An ahu is an altar, and they commonly look like this one at Waipao.

“Ahu-a-laka was named after the voyaging chief Laka,” Rocky concurs. “When Laka the voyaging chief died, his sons came across Maui—he died in Maui—to find a place to bury him, where no one will find him. They came across the islands, and then they came across this one island in the middle of the bay, and they figured that would be a safe place to bury their father, which they did.

“That commemorates a sacred place to us once you do that. And then also had an ahu there. But through the years, there’s also Laka, the hula goddess. The hula hālau here or hau o laka, they would go out there and they would be worshipping. That’s okay, but you can’t do that, not Laka, the hula goddess. And my grandmother and her sisters, they danced out there.

“Why they did this is because dancing on the sands was good for your foot movement. In fact, there’s stories that say when Kalākaua came in to Kāne‘ohe Bay, my aunts were out there dancing, entertaining, on Ahu-a-laka with their hālau. That is why Ahu-a-laka is still sacred to us, no matter what.

“There’s always sand on the sandbar. In fact, my father told me at the highest tide, there was always an island. In fact, at one time, there were trees there, he said, at the highest tide. But through the years, Kamehameha Highway was built, they siphoned sand from there. To enlarge Coconut Island, they siphoned the sand from there; to replenish Kualua Park, they siphoned sand from there. They closed it down for us to go there for months because they were siphoning sand, but they just should’ve left it alone, because it’s sacred to our people.”

Sand bar

"Kaneohe sand bar, 1913-1915, with boat anchored." Mabel Chilson Album, Hawaiian Mission Children's Society.
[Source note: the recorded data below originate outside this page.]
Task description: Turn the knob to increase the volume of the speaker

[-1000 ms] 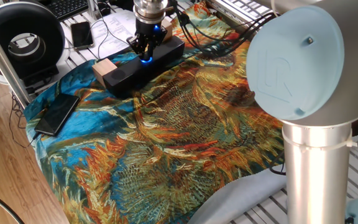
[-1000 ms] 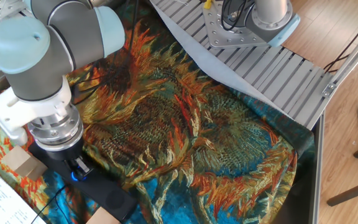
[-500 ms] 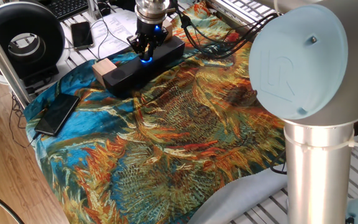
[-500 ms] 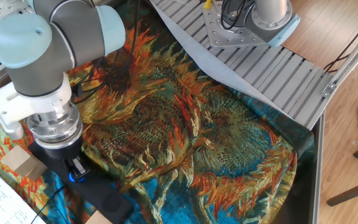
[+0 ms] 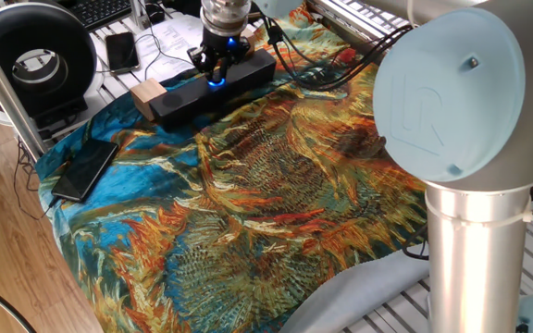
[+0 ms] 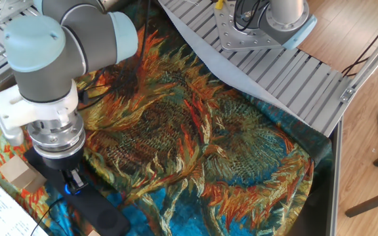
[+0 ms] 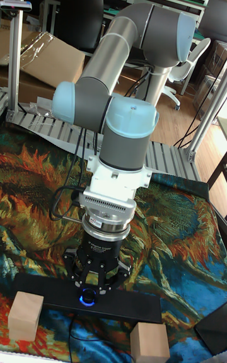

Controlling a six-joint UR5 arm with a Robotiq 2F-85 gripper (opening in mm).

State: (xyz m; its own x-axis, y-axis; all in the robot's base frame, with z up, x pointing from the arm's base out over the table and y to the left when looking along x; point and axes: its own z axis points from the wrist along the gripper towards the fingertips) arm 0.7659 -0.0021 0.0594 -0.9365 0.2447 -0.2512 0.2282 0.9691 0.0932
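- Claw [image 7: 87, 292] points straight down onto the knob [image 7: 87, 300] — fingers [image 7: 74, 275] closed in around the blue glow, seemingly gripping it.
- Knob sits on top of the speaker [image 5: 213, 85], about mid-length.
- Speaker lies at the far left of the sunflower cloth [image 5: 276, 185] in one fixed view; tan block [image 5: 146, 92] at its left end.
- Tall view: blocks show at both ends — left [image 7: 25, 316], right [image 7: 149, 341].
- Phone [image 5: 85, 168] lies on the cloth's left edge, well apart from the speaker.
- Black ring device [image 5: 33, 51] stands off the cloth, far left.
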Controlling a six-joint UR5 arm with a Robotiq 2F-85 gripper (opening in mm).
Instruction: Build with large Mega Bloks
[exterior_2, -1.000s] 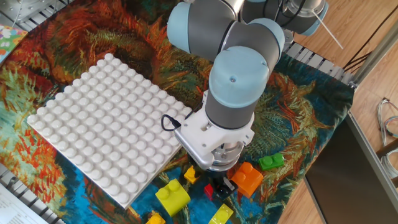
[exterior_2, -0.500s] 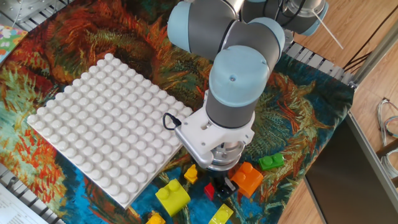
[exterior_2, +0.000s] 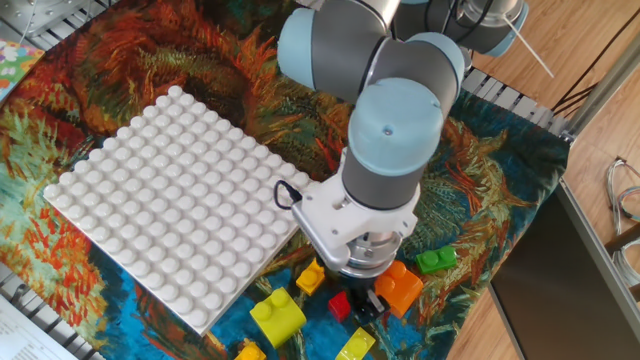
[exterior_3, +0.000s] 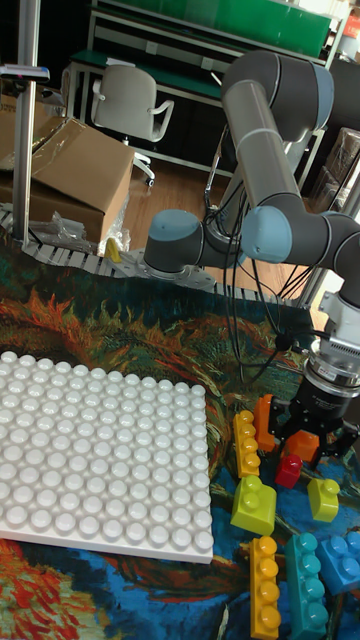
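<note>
Setting: workshop room with shelving, an office chair (exterior_3: 128, 105) and a cardboard box (exterior_3: 70, 170) behind a table draped in a swirling orange, blue and green patterned cloth (exterior_2: 180, 50).
Baseplate: big white square studded baseplate (exterior_2: 165, 200) lies flat on the cloth, bare of bricks, to the left in both views.
Arm: UR5 arm (exterior_2: 390, 130) reaches down over the cluster of bricks just off the baseplate's near corner; in the fixed view its wrist hides most of what sits beneath.
Mega Bloks: all loose on the cloth beside the plate, none stacked on it. Yellow-green brick (exterior_3: 254, 504) nearest the plate corner, orange brick (exterior_2: 398, 288), green brick (exterior_2: 436, 261), yellow bar (exterior_3: 245, 443), a small yellow cube (exterior_3: 323, 498), and more bricks at the bottom edge of the tall view.
Gripper: gripper (exterior_3: 316, 432) points straight down, its dark fingers spread apart and holding nothing.
Red brick: small red brick (exterior_3: 289, 470) sits on the cloth just below and slightly toward the plate side of the fingertips, near the orange brick.
Key relation: red brick lies almost directly under the spread fingers; it looks roughly cube-like, so its long axis cannot be told. A short descent, nudged a touch toward the plate, would likely bracket it, though the orange brick crowds one side.
</note>
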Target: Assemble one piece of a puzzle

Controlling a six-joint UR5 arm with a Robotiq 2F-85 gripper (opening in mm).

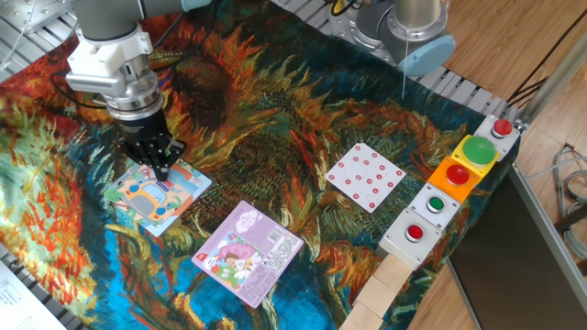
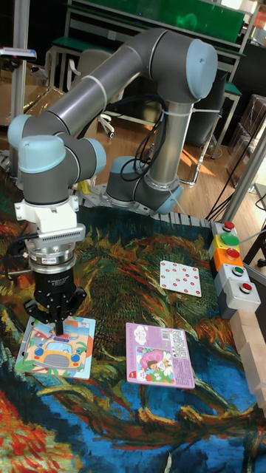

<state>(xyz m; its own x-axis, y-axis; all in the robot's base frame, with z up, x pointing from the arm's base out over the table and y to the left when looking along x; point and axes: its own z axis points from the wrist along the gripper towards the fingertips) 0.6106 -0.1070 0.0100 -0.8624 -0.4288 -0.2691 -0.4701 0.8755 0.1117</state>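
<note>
No word, brand, number or sign can be read in either view. The flat square cartoon jigsaw board in pale blue and green (image 1: 156, 194) carries only a drawn orange vehicle, with no lettering that can be made out. The purple-pink square puzzle (image 1: 247, 252) to its right has small dark and red marks along its edges, too small to read. The white square card (image 1: 365, 176) farther right shows only rows of red dots. The coloured push buttons in the grey and orange button boxes (image 1: 456, 179) at the right edge bear no legible labels.
</note>
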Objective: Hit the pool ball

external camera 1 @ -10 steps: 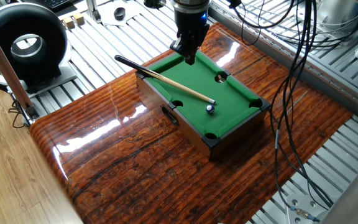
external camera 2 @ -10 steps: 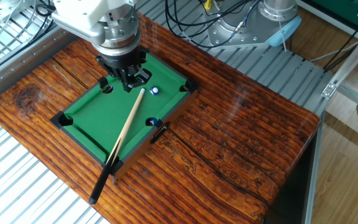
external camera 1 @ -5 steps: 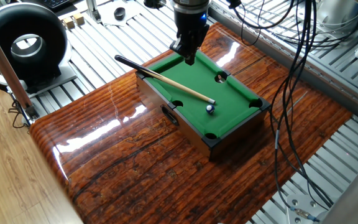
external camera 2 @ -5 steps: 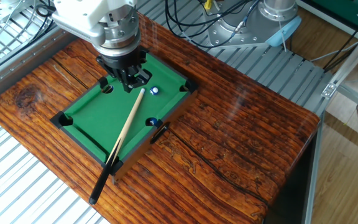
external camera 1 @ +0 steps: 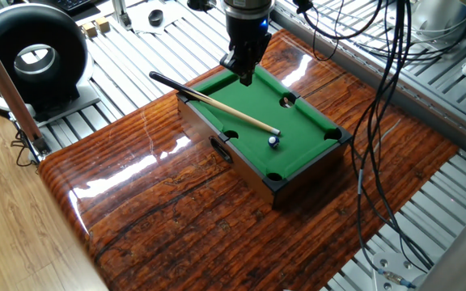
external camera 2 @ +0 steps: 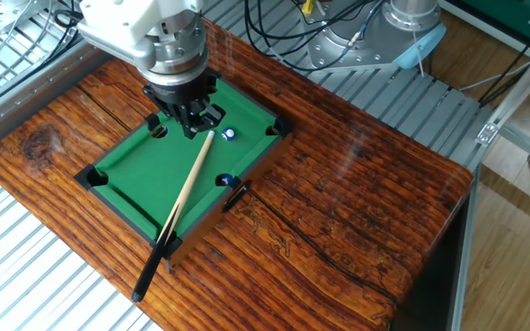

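Note:
The pool ball (external camera 1: 273,141) is tiny, dark blue with a white patch, and lies on the green felt of the mini pool table (external camera 1: 298,137); it also shows in the other fixed view (external camera 2: 229,134). The thin wooden cue (external camera 1: 217,105) lies across the table, its pale tip just beside the ball and its black butt sticking out past the table's end (external camera 2: 147,276). My gripper (external camera 1: 243,74) hangs over the far end of the felt, empty, with its fingers close together; in the other fixed view the gripper (external camera 2: 194,121) is a little left of the ball and the cue tip.
The pool table sits on a glossy wooden board (external camera 1: 176,210). A black ring-shaped device (external camera 1: 31,56) stands at the far left. Cables (external camera 1: 379,97) hang on the right. Metal slats (external camera 2: 357,83) surround the board.

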You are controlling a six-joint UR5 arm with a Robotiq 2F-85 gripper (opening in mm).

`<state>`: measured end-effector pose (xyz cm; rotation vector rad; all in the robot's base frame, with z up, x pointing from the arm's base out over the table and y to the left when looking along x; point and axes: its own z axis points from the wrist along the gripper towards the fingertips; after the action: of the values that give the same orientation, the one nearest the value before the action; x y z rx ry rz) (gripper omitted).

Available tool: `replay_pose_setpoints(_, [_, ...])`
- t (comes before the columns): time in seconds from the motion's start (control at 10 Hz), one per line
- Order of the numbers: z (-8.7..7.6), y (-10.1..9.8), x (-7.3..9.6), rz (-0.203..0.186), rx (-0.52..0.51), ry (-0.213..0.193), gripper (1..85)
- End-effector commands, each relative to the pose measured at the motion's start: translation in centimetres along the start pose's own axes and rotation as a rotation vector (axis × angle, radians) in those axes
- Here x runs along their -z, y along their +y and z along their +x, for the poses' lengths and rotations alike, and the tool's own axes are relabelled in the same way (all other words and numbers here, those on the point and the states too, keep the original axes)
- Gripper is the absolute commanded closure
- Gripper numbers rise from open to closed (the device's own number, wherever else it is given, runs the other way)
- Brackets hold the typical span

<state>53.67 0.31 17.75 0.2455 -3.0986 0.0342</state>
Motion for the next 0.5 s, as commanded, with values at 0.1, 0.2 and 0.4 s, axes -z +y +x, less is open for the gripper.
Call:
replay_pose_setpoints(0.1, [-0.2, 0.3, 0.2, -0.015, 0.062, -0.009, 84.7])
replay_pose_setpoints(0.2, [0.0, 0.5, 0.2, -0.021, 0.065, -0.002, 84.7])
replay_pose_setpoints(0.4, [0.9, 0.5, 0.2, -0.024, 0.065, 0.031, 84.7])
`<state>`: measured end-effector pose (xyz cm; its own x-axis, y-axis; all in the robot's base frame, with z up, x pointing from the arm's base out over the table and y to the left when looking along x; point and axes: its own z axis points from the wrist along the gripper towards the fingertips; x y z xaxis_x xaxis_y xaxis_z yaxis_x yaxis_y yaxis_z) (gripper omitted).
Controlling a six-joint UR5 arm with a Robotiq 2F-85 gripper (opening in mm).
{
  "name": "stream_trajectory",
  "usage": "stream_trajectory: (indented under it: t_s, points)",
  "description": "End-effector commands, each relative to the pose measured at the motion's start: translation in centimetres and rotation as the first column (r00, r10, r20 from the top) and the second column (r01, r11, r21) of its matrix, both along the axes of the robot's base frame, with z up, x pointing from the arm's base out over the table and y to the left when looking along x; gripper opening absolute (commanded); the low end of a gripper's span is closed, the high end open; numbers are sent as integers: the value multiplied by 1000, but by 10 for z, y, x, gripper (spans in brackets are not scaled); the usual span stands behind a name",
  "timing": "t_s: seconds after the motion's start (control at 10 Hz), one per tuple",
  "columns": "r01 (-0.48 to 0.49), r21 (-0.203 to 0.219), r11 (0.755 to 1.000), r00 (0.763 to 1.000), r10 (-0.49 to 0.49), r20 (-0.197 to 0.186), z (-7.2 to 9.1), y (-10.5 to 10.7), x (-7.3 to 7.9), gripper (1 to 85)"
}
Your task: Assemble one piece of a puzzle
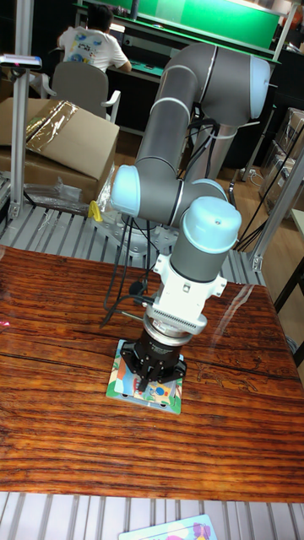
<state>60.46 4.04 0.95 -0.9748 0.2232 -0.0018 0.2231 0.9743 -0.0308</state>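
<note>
From the tall fixed view we are seeing the arm [181, 126] folding over and pointing its wrist straight down onto the puzzle [145, 379], which is lying flat on the wooden table [59, 337]. The gripper [154, 377] is sitting right over the board, and we cannot tell whether its fingers are spread or pinching a piece. Behind, a person [89, 42] is sitting beside a cardboard box [63, 139], well apart from the puzzle.

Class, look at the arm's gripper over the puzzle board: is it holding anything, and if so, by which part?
It cannot be told. The gripper is down on the puzzle board, and its body hides the fingertips and any piece between them.
</note>
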Motion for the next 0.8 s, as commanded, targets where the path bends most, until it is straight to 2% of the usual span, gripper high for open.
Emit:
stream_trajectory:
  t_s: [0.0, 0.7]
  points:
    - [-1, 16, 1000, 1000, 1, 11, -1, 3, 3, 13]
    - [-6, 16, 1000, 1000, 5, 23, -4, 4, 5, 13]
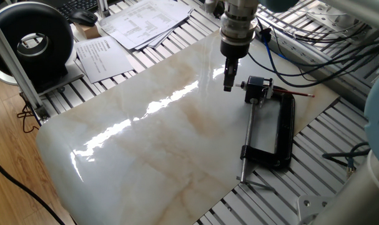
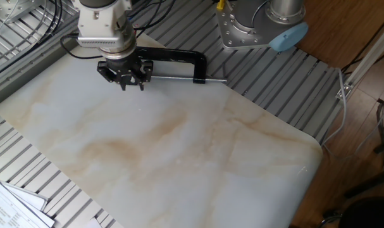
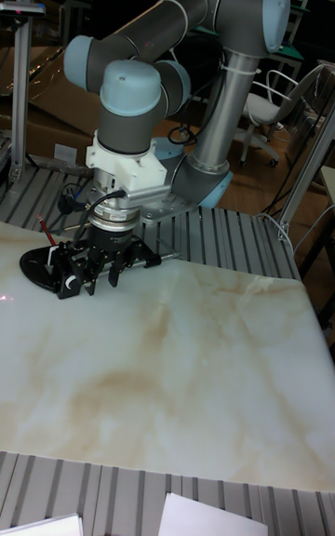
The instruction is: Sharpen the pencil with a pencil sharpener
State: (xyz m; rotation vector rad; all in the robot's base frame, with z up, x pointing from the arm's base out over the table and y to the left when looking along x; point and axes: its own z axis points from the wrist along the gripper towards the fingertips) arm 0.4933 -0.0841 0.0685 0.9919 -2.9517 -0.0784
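Note:
The pencil sharpener (image 1: 256,88), a small black-and-silver block, sits at the head of a large black clamp (image 1: 285,131) on the marble slab (image 1: 158,144). The thin red-brown pencil (image 1: 295,94) pokes out of its far side, pointing away from me. My gripper (image 1: 227,86) hangs just left of the sharpener, a short gap from it, fingers pointing down and close above the slab. In the other fixed view my gripper (image 2: 131,85) stands open with nothing between its fingers and hides the sharpener. The tall fixed view shows my gripper (image 3: 104,283) beside the clamp, with the pencil (image 3: 43,223) sticking up behind.
The clamp's steel screw rod (image 1: 248,137) runs toward the slab's near edge. Papers (image 1: 145,19) and a round black device (image 1: 33,40) lie at the far left on the slatted metal table. Cables (image 1: 314,44) trail behind the arm. The arm's base (image 2: 255,25) stands beyond the clamp (image 2: 179,56).

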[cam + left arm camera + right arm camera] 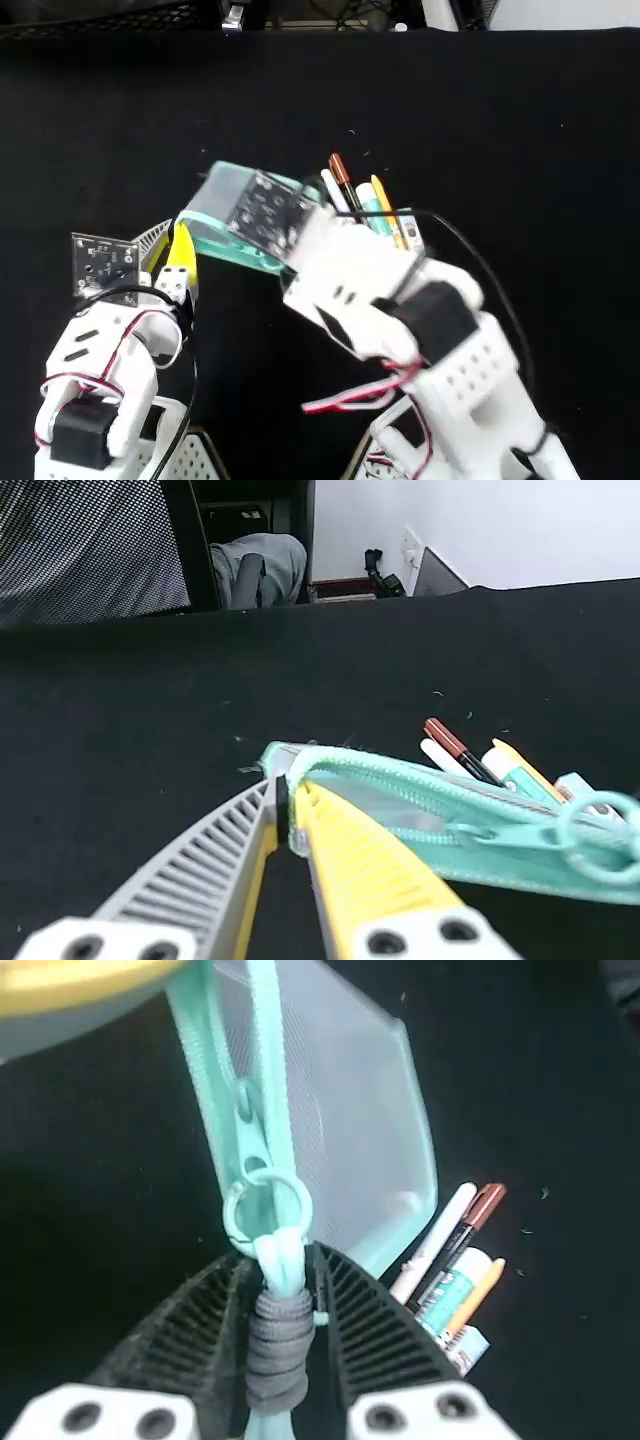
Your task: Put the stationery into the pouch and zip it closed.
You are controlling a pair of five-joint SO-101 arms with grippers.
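Clamped between the black fingers of my right claw (285, 1260) is the pull cord (278, 1345), a mint loop bound with grey wrapping; the jaws stand narrow, pressing it from both sides. Just beyond those fingertips the cord passes through a ring (268, 1210), and the ring hangs from the zip slider (247, 1120) on the mint zip track. Past the slider spreads the pouch (345, 1110), frosted and see-through with mint edging, its flat side turned toward this claw. Off the pouch's far corner, just beside it and outside it, the stationery (450, 1260) lies in a close bundle on the black table (500, 120): a brown-capped marker (482, 1208), a white pen (435, 1240), a yellow pen (482, 1285) and a mint-labelled tube (452, 1292). My left claw (286, 805), one finger grey and one yellow, is drawn in narrow on the pouch's opposite end, nipping the edge where the zip track begins. From that claw the track runs away toward the ring, and the stationery lies beyond the pouch, on the side away from the fingers. Whether the zip is open or closed along that stretch I cannot tell. From above, the pouch spans the gap between my two claws.
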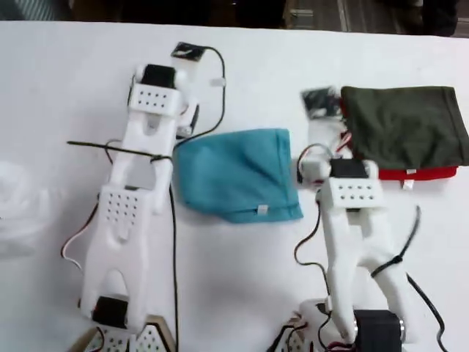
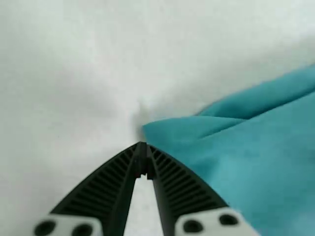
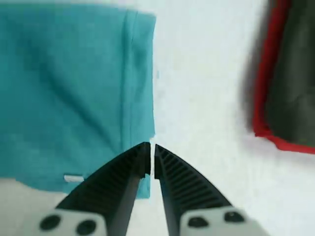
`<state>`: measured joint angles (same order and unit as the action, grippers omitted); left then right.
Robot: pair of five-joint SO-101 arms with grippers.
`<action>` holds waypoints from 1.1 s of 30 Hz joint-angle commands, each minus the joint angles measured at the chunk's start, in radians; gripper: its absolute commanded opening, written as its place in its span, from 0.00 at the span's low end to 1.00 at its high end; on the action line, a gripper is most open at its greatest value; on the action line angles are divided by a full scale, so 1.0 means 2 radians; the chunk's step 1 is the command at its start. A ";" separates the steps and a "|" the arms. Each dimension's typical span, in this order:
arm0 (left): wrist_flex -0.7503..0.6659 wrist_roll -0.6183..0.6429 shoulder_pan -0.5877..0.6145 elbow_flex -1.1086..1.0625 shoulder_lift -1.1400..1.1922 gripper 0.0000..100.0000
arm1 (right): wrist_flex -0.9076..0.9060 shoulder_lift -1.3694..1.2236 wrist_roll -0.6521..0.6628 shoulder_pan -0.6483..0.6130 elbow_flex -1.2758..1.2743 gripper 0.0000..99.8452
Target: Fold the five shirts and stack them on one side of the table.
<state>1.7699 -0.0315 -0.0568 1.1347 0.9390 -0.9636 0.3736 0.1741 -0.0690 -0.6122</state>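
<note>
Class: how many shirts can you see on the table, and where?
3: teal shirt in the middle; green shirt lying on red shirt, off to one side. Others may be hidden beneath.

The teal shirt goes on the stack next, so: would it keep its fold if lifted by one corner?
Probably floppy: the teal shirt lies flat in soft folds, so lifted by one corner it would likely sag and unfold. It looks thin and light, so a push may bunch it rather than slide it.

White table (image 1: 66, 81), dark room (image 1: 220, 11) beyond
</note>
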 commanded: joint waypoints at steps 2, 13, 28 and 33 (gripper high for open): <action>0.011 -0.010 -0.016 -0.129 -0.141 0.03 | 0.006 -0.030 -0.021 0.008 0.088 0.02; -0.348 -0.015 -0.070 -0.712 -0.442 0.03 | -0.138 -0.345 -0.091 -0.012 0.410 0.02; -0.489 0.015 -0.097 -0.847 -0.471 0.03 | -0.257 -0.527 -0.120 -0.055 0.684 0.02; -0.499 0.014 -0.098 -0.881 -0.471 0.03 | -0.262 -0.574 -0.120 -0.053 0.688 0.02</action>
<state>0.7772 -0.0146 -0.2317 -0.6007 0.0353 -1.4730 -0.7618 -0.0575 -0.1703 0.7165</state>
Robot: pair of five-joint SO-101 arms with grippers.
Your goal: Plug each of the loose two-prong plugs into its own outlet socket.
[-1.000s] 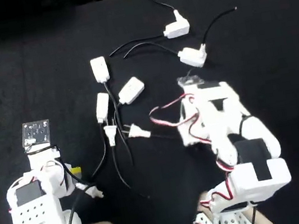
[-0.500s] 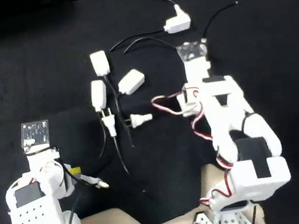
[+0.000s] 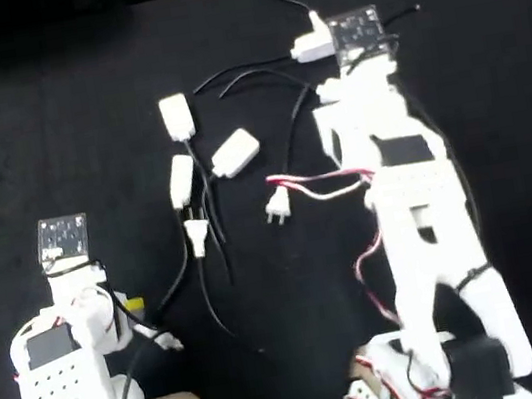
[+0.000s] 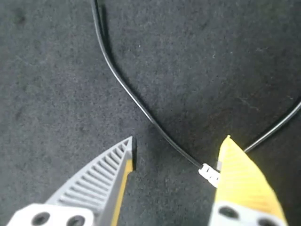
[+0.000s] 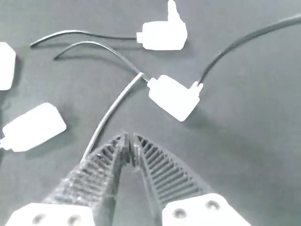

“Back in the day, my dad said the sand bar was an island,” Hi‘ilei recalls, “high, like a mound of sand that on even the highest tide would never be covered. They would go out there and they would camp. They would sleep on Ahu a Laka and there was nobody around. And you knew everybody up and down Kāne‘ohe Bay.

“And now you go out there, we don’t even go there anymore because it’s just completely overrun primarily by transient people. A lot of military folk come out, but also people that aren’t from this side of the island trailer their boats, and launch, and enjoy going out there for the day. And people from this side too, but it’s just a zoo. It’s full of people that want to go out there and drink beer, and not do much of anything other than drink. So, we don’t even go there. It’s only ever above water on a negative tide. And it’s not like a mound; it’s just flat sand.”

“Ahu a Laka, they call it a sandbar,” Mahealani says, “but it’s really the remains of what was once an island. And the Chief Laka, centuries ago lived on that island, and he even was buried on that island. Ahu a Laka is the ‘altar of Laka.’ Laka was also the name of a goddess. So many hālau hula have gone to Ahu a Laka to perform their hula before giving a public performance. It was sort of like the offering to the goddess Laka for her blessings, for when they did their hula. So it has a dual cultural value to us."

Storied places such as these—"footprints of the gods and ancestors"—are the traces left by the first peoples to settle these islands. Much would change when Visitors from elsewhere began to arrive.